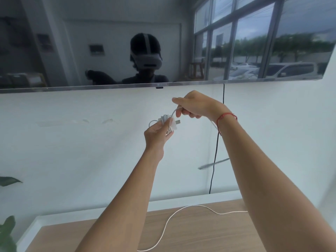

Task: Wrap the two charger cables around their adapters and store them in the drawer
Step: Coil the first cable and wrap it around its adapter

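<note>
Head view: left hand (154,133) high, fingers (167,134) around adapter (172,123)

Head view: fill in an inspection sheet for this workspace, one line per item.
Surface: wooden top with a white ledge behind it.
Job's things: adapter, partly wrapped in coils; second cable lies loose on the wood; its adapter and the drawer are not in view.
Clutter: nothing seen.
Grippers: left hand grips the adapter; right hand pinches the first cable just above it.
Cables: a black cord hangs down the wall from the TV.
Surroundings: plant leaves at lower left; red string on the right wrist.
</note>
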Available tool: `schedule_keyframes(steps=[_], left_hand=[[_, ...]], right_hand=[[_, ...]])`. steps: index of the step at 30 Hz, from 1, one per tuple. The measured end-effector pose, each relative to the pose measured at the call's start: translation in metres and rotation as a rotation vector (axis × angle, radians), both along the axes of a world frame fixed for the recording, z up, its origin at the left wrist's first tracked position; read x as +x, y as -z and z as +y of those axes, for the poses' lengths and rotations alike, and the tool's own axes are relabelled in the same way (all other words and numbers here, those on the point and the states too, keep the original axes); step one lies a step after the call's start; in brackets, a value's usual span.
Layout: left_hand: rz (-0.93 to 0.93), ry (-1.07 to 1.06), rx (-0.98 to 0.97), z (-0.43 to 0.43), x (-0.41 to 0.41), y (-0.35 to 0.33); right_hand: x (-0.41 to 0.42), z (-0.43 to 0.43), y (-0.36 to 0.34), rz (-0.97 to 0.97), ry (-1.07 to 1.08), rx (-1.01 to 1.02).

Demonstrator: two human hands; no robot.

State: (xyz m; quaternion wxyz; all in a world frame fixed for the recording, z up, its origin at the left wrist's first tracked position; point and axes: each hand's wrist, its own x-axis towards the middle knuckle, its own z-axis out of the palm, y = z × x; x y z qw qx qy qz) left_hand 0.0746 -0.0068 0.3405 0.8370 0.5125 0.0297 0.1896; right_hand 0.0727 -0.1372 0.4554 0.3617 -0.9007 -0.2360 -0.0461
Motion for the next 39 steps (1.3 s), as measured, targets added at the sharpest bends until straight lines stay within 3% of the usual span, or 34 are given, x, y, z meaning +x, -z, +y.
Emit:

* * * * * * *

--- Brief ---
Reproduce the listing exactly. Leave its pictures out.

--- Result of this task ---
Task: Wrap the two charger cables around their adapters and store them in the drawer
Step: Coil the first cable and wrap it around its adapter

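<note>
Head view: left hand (154,133) high, fingers (167,134) around adapter (172,123)

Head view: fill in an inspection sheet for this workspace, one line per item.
Surface: wooden top with a white ledge behind it.
Job's things: adapter, partly wrapped in coils; second cable lies loose on the wood; its adapter and the drawer are not in view.
Clutter: nothing seen.
Grippers: left hand grips the adapter; right hand pinches the first cable just above it.
Cables: a black cord hangs down the wall from the TV.
Surroundings: plant leaves at lower left; red string on the right wrist.
</note>
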Available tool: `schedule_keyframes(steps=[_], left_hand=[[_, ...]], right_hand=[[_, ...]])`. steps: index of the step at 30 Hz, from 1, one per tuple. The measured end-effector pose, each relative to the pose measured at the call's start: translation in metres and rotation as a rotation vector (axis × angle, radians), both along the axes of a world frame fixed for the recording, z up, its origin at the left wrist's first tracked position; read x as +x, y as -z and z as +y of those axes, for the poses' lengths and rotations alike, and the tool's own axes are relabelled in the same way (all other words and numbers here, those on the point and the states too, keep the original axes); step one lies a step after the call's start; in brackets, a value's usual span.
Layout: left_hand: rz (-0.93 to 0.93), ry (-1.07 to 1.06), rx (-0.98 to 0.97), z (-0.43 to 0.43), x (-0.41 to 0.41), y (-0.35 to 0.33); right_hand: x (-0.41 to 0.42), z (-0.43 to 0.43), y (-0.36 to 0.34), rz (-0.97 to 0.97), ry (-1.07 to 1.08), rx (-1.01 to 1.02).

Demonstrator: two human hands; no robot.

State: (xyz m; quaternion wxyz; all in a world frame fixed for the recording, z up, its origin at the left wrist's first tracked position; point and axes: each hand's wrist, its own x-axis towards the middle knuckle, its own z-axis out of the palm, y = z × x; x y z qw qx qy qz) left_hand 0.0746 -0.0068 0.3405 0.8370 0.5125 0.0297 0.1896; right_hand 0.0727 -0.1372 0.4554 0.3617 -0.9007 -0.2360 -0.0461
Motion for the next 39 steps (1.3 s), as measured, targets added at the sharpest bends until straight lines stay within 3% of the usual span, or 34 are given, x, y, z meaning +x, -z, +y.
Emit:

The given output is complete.